From 8b834c702cee2c9a20c8366c436aa0953dbfd5e1 Mon Sep 17 00:00:00 2001
From: Ante Javor <javor.ante@gmail.com>
Date: Sat, 14 Jan 2023 16:11:49 +0100
Subject: [PATCH] Update mgbench to run Diff workflow under 30mins (#730)

---
 tests/mgbench/benchmark.py   | 65 +++++++++++++++++++++---------------
 tests/mgbench/graph_bench.py |  2 ++
 2 files changed, 41 insertions(+), 26 deletions(-)

diff --git a/tests/mgbench/benchmark.py b/tests/mgbench/benchmark.py
index 743f4e92c..f08d6e3fa 100755
--- a/tests/mgbench/benchmark.py
+++ b/tests/mgbench/benchmark.py
@@ -142,7 +142,7 @@ parser.add_argument(
     with the presence of 300 write queries from write type or 30%""",
 )
 
-parser.add_argument("--tail-latency", type=int, default=100, help="Number of queries for the tail latency statistics")

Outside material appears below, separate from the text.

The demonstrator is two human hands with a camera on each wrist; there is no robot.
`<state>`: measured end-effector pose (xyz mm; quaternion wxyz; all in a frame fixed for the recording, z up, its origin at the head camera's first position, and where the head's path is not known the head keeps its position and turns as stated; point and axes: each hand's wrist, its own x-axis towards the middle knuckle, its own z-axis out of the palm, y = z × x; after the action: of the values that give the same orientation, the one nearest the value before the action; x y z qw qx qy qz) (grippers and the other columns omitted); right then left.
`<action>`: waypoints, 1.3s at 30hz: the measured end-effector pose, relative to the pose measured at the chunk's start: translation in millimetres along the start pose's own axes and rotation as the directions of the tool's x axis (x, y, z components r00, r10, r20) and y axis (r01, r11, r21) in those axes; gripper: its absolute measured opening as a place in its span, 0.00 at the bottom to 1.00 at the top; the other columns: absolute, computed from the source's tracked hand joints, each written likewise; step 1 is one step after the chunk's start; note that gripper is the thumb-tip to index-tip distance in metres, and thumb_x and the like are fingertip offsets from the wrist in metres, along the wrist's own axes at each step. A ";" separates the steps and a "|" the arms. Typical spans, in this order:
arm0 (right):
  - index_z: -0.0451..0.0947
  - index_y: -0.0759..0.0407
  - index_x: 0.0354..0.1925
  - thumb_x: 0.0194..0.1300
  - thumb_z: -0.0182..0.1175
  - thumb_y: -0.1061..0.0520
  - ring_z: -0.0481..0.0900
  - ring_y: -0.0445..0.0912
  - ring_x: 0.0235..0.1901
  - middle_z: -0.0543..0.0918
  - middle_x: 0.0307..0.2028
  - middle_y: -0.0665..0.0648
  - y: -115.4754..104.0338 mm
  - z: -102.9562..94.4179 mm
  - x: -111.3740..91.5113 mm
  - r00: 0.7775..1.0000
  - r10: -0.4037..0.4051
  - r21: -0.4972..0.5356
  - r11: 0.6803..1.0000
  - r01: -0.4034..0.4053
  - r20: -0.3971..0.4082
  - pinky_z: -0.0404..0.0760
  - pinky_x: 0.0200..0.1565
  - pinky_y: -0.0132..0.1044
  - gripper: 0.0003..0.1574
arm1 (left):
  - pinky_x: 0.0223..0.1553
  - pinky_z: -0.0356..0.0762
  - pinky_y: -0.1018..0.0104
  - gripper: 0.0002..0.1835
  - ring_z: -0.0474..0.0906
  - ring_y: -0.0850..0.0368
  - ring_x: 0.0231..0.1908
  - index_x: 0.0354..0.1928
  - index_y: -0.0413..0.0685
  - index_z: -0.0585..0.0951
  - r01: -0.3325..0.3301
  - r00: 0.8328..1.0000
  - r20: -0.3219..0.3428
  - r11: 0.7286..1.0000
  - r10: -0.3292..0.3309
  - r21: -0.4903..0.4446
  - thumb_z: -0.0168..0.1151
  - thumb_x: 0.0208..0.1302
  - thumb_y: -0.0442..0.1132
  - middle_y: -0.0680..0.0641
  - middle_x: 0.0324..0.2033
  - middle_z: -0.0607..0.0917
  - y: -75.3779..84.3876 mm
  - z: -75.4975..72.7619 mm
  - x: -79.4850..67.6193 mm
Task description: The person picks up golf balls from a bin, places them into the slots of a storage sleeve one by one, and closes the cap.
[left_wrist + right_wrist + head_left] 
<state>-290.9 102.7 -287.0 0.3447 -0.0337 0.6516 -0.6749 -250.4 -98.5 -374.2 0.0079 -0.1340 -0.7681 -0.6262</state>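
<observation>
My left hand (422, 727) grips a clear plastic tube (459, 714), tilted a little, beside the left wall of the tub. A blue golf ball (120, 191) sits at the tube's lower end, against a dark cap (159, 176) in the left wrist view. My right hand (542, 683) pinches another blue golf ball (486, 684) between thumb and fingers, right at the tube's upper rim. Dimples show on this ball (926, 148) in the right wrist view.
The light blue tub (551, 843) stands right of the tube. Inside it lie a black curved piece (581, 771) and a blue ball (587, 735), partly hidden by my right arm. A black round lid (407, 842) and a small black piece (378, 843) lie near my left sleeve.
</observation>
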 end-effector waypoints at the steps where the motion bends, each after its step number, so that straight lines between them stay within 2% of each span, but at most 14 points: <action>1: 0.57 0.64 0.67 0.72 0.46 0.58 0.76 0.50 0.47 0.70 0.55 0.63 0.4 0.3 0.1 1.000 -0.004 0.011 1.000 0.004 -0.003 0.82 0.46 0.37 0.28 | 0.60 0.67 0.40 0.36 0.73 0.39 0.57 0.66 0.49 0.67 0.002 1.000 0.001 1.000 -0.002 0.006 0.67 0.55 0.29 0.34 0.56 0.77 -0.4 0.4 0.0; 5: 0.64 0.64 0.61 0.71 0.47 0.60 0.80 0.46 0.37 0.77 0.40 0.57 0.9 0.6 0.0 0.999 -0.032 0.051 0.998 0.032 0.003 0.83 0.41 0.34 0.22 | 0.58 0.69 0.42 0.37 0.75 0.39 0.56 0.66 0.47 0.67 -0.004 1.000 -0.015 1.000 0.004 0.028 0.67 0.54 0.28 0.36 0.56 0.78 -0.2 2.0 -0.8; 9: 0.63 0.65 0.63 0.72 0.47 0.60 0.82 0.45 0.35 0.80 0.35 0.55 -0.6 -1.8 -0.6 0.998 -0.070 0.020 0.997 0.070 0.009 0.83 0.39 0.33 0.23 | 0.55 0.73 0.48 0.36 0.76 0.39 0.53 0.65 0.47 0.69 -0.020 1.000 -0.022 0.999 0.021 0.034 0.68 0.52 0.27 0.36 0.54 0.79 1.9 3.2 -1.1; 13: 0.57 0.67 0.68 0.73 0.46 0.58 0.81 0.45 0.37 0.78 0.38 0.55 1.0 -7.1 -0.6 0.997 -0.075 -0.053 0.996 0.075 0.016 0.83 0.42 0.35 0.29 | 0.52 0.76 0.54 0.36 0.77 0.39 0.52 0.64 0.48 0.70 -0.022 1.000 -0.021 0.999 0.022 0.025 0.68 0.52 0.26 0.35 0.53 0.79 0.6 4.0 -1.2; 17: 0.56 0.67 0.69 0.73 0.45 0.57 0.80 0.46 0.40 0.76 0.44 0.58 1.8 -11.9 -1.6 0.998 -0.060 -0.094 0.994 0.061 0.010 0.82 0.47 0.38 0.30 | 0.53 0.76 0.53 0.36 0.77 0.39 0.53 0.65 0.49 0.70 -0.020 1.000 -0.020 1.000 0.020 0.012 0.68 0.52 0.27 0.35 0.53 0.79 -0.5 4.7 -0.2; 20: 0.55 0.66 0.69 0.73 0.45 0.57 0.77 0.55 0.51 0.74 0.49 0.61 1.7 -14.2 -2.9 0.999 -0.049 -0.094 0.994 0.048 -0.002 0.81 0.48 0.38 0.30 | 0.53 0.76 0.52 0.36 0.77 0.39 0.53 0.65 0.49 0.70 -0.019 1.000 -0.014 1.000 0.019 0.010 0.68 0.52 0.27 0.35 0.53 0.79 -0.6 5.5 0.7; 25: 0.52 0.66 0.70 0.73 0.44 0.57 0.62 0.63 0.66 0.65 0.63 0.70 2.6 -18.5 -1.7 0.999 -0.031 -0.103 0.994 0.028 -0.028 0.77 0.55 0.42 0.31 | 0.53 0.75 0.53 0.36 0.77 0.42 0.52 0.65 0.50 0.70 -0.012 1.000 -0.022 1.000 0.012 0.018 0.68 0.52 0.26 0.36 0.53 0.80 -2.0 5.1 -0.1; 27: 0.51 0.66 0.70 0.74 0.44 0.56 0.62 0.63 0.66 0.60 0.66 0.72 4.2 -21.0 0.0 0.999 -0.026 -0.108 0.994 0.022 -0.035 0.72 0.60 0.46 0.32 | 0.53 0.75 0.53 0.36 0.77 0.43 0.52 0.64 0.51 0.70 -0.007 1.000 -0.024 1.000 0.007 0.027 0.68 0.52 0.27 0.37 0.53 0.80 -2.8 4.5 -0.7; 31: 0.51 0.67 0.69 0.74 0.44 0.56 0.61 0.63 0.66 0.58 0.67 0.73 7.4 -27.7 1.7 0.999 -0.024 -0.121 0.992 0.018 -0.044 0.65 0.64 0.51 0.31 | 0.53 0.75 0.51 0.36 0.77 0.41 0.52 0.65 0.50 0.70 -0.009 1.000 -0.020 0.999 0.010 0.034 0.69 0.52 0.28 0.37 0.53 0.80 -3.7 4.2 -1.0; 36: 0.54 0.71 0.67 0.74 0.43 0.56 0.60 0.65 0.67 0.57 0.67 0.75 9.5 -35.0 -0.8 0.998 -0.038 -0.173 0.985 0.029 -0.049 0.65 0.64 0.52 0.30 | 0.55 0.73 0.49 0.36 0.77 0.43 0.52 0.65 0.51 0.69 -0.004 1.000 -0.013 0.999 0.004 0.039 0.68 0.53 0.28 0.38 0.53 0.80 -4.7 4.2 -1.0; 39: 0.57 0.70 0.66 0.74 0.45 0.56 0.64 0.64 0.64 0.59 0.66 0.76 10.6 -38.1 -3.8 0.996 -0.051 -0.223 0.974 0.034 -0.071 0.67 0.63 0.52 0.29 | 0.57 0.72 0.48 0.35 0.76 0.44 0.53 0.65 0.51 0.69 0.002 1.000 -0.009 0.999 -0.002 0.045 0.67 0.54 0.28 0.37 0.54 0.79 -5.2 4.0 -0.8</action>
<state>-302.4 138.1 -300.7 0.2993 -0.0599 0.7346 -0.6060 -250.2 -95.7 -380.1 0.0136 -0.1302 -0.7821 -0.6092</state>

+parser.add_argument("--tail-latency", type=int, default=0, help="Number of queries for the tail latency statistics")
 
 parser.add_argument(
     "--performance-tracking",
@@ -223,8 +223,17 @@ def filter_benchmarks(generators, patterns):
                         patterns,
                     ):
                         current[group].append((query_name, query_func))
-            if len(current) > 0:
-                filtered.append((generator(variant, args.vendor_name), dict(current)))
+            if len(current) == 0:
+                continue
+
+            # Ignore benchgraph "basic" queries in standard CI/CD run
+            for pattern in patterns:
+                res = pattern.count("*")
+                key = "basic"
+                if res >= 2 and key in current.keys():
+                    current.pop(key)
+
+            filtered.append((generator(variant, args.vendor_name), dict(current)))
     return filtered
 
 
@@ -241,30 +250,34 @@ def warmup(client):
 
 
 def tail_latency(vendor, client, func):
-    vendor.start_benchmark("tail_latency")
-    if args.warmup_run:
-        warmup(client)
-    latency = []
     iteration = args.tail_latency
-    query_list = get_queries(func, iteration)
-    for i in range(0, iteration):
-        ret = client.execute(queries=[query_list[i]], num_workers=1)
-        latency.append(ret[0]["duration"])
-    latency.sort()
-    query_stats = {
-        "iterations": iteration,
-        "min": latency[0],
-        "max": latency[iteration - 1],
-        "mean": statistics.mean(latency),
-        "p99": latency[math.floor(iteration * 0.99) - 1],
-        "p95": latency[math.floor(iteration * 0.95) - 1],
-        "p90": latency[math.floor(iteration * 0.90) - 1],
-        "p75": latency[math.floor(iteration * 0.75) - 1],
-        "p50": latency[math.floor(iteration * 0.50) - 1],
-    }
-    print("Query statistics for tail latency: ")
-    print(query_stats)
-    vendor.stop("tail_latency")
+    if iteration >= 10:
+        vendor.start_benchmark("tail_latency")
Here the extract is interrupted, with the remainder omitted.